Cardiac MRI was performed with a 3T system (Magnetom Trio; Siemens Medical Solutions, Erlangen, Germany) and an eight-channel cardiac coil within 3 days (2.0 ± 0.8 days) of the cardiac CT. The scanning protocol and image analysis methods are detailed in the Supplementary Materials.

Cardiac CT Image Analysis

All images were transferred to an offline workstation (Aquarius iNtuition V4.4.13; TeraRecon, Durham, NC, USA) and reconstructed on the short-axis plane with an 8-mm section thickness and without intersection gaps. Two observers (D.J.I. and H.J.L., with 9 and 15 years of experience in cardiac imaging, respectively) independently reviewed the cardiac CT images in random order after blinding the clinical information and cardiac MRI findings, with a 1-month interval between each CT set.

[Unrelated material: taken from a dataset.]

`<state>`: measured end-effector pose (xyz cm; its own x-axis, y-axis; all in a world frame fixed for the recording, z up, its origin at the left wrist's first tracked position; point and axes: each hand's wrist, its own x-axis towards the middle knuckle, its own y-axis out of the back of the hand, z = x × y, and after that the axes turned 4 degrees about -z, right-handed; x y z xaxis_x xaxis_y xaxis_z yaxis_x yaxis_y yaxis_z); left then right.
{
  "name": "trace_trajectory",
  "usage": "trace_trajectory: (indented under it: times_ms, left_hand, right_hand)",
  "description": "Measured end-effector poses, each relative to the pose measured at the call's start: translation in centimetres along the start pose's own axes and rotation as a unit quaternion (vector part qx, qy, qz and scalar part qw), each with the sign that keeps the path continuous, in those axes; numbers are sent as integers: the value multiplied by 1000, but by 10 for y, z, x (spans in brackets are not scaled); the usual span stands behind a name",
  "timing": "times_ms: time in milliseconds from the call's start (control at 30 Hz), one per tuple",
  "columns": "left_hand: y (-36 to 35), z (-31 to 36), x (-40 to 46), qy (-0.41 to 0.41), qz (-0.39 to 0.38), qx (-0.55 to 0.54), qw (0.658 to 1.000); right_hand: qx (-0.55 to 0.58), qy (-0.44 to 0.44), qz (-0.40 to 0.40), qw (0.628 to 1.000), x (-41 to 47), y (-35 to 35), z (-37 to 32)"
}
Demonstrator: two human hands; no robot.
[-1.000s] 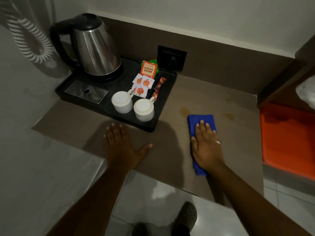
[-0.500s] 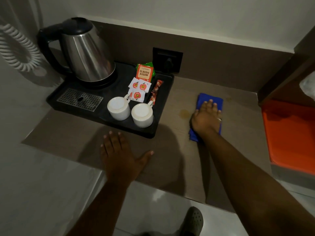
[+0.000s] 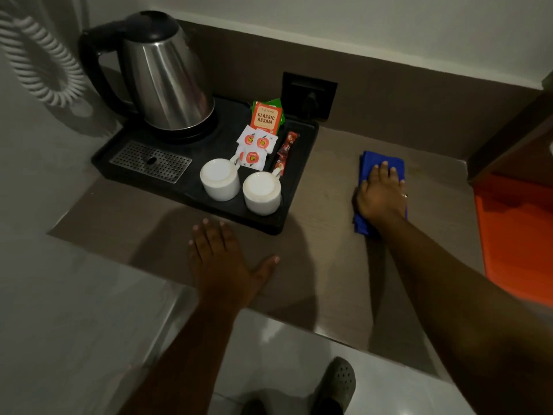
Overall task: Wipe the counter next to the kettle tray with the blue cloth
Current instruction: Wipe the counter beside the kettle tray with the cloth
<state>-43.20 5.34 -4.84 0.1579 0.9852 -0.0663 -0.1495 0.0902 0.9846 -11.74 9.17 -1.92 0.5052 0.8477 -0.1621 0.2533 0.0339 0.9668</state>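
Observation:
My right hand (image 3: 380,194) lies flat on the folded blue cloth (image 3: 368,164), pressing it onto the brown counter (image 3: 326,235) to the right of the black kettle tray (image 3: 294,202). The cloth sits near the back wall, its middle hidden under my palm. My left hand (image 3: 224,259) rests flat on the counter with fingers spread, just in front of the tray, holding nothing.
On the tray stand a steel kettle (image 3: 163,82), two upturned white cups (image 3: 220,178), tea packets (image 3: 266,116) and sachets. A wall socket (image 3: 309,94) is behind it. An orange surface (image 3: 514,235) borders the counter on the right. A coiled white cord (image 3: 39,61) hangs at left.
My right hand has pushed the blue cloth away from me, from the counter's front toward the back wall. The yellowish spot beside the tray no longer shows. My left hand stayed put.

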Motion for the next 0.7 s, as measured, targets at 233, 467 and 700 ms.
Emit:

The MDE was defined as an area of apparent high attenuation within the myocardium on visual inspection at a narrow window width and level of approximately 200 Hounsfield unit (HU) and 100 HU, respectively. The MDE was expressed as a percentage of the total LV myocardial volume (MDE%). The total LV myocardial volume was calculated by subtracting the endocardial area from the epicardial area and multiplying that difference by the section thickness. The endo- and epicardial contours of the LV were manually drawn from each section, excluding the papillary muscles and trabeculae. For manual assessment, all hyperenhanced areas of the LV were manually traced and multiplied by the section thickness to calculate the MDE%. Threshold-based quantification of MDE involved the manual delineation of a region of interest, which was drawn on the remote myocardium (defined as a region with no MDE) to generate the mean and standard deviation (SD) used in the 2, 3, and 4-SD thresholds. The region of interest was drawn to avoid the endocardial and epicardial surfaces, and area boundaries determined its size. Subsequently, we used an area histogram based on the HU value at each pixel to quantify the MDE (Supplementary Fig. 1).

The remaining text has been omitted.